Starting from the present date and until the Closing Date, the SELLERS will
provide total and unrestricted access to the PURCHASER, to his lawyers and
other
advisers, to the Assets and Area of Industry and will give to the same, in
the
largest possible brevity, so that the PURCHASER can make, in an esteemed period
of 30 days, the legal, accounting and financial audits, including, but without
limitation, the Accounting Revision, besides the technical evaluation of the
Assets, of the Area of Industry, of the Agricultural Leases and of XXXXXX, with
the purpose of verifying the precision of the Declarations and Warranties
presented.
SECTION
SEVEN
SOLIDARY
RESPONSIBILITY AND WARRANTIES
7.1.
The
SELLERS will answer solidarily before the PURCHASER for everybody and any values
to which they were obligated, such as taxes, fiscal contributions or welfare
contributions and fines, that might not have been paid by the SELLERS on the
dated demanded by law, that were not furnished by XXXXXX and related to
generating facts happened previously to the Closing Date, as well as any
obligation, contingent or not, of civil, commercial nature, employment,
environmental, welfare or fiscal of the SELLERS or that have been by these
assumed for legal and related facts occurred or acts practiced previously to
the
Closing Date.
7.1.1.
Only the SELLERS, XXXXXXX, XXXXXXX, XXXXX and XXXXX will be solidary to the
OWNER OF THE LANDS, who indeed are its proprietors, who also answer for the
eviction of rights, exempting from this solidarity the other SELLERS that are
only shareholders of the “Destilaria Xxxxxx.”
7.2.
the
guarantor VIBRAPAR, in this act is the solidary guarantor and main payer of
the
obligations assumed by the SELLERS, rendering the following warranties in favor
of the PURCHASER:
(a)
Pawn
over the totality of the credit rights originating from the leasing contract
officiated with PETROBRÁS S/A and that has for contiguous object area of
110.000,00 m2, to the area where one finds the Refinery of Capuava installed,
whose initial leasing is of R$ 70.000,00 monthly, in terms and conditions
substantially identical to the Enclosure 7.2 (a), enclosure that will be agreed
upon between the Parts in the period of 7 (seven) days counting from the present
dates, by means of the valid celebration of the referred pawn and gives the
PURCHASER on the Closing Date; and
(b)
bail
in the terms of the art. 818 and ss of the Brazilian Civil Code, with
renouncement to the order benefit, of the art. 827;
7.3.
The
SELLERS recognize and agree that any cost, expense, penalty, damage, loss,
damage or responsibility of any nature or species (including interest,
indexation, lawyer fees and judicial and administrative costs) incurred by
the
PURCHASER due to the SELLERS (i) having at the Closing Date, rendered any
Declaration and Warranty that are not true, complete or correct; or, (ii) not
complied with obligation due of the Sections Ten and Eleven of the present
Contract; Such values, in case they are raised after the payment of the Price
of
Acquisition and not liquidated opportunely by the SELLERS, will be (i)

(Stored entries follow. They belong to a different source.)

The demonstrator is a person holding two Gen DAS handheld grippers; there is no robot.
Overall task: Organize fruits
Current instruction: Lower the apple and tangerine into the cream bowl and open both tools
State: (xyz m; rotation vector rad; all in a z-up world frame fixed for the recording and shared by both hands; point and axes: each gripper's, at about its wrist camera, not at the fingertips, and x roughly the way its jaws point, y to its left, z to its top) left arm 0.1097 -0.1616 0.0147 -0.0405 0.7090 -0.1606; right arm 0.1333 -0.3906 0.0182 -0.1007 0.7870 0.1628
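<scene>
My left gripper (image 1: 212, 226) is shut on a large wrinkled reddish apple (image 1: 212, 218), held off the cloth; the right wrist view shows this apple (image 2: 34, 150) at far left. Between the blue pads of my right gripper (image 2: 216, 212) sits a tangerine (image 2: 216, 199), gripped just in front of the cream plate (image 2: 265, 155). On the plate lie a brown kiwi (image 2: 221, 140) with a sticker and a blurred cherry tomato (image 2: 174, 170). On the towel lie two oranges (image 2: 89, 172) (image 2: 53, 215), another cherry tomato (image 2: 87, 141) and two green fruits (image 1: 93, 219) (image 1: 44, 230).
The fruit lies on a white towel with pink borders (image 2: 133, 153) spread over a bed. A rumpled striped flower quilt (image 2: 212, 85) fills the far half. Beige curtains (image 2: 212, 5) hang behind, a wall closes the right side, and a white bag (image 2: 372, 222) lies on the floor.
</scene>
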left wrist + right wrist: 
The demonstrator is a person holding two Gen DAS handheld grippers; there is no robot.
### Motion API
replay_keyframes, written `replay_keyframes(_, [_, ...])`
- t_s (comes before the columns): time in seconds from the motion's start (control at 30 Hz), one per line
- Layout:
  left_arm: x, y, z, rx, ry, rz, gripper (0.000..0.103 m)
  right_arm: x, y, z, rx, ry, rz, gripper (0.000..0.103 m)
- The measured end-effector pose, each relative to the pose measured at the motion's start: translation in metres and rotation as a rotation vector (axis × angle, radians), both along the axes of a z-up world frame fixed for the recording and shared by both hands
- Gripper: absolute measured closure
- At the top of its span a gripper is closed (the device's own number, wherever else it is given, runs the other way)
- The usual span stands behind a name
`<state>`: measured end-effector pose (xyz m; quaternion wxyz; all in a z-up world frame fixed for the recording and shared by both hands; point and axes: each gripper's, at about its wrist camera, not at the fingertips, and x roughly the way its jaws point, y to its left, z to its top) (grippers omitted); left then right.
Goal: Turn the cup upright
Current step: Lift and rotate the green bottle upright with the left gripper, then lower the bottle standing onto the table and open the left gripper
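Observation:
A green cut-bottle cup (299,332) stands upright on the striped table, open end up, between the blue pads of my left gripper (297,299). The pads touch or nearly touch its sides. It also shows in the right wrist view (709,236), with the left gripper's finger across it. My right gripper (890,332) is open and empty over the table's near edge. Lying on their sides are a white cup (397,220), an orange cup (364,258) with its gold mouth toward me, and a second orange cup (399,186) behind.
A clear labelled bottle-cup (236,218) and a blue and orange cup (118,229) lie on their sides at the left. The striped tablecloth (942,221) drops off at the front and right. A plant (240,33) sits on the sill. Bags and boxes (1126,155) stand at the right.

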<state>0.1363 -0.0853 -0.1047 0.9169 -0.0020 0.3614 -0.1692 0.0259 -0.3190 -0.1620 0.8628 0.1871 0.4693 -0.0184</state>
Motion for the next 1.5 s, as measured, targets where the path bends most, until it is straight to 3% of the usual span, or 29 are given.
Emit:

automatically deduced and paid starting from the warranty rendered in 7.2 (a)
above; (ii) collected by means of execution of the warranty rendered in 7.2
(b)
above; or (iii) by means of the collection and execution of the SELLERS.
7.4.
It
is allowed for the SELLERS the possibility of discussing in judgment or out
of
it, eventual debts raised latter and with which the same don't agree, as long
as
it is justified.
7.5.
In
case the Closing Date doesn't happen because of an audit, the evaluation and
the
legal revision foreseen above, verified that the declarations and warranties
are
not correct, or are not complete nor satisfactory, according to the PURCHASERS’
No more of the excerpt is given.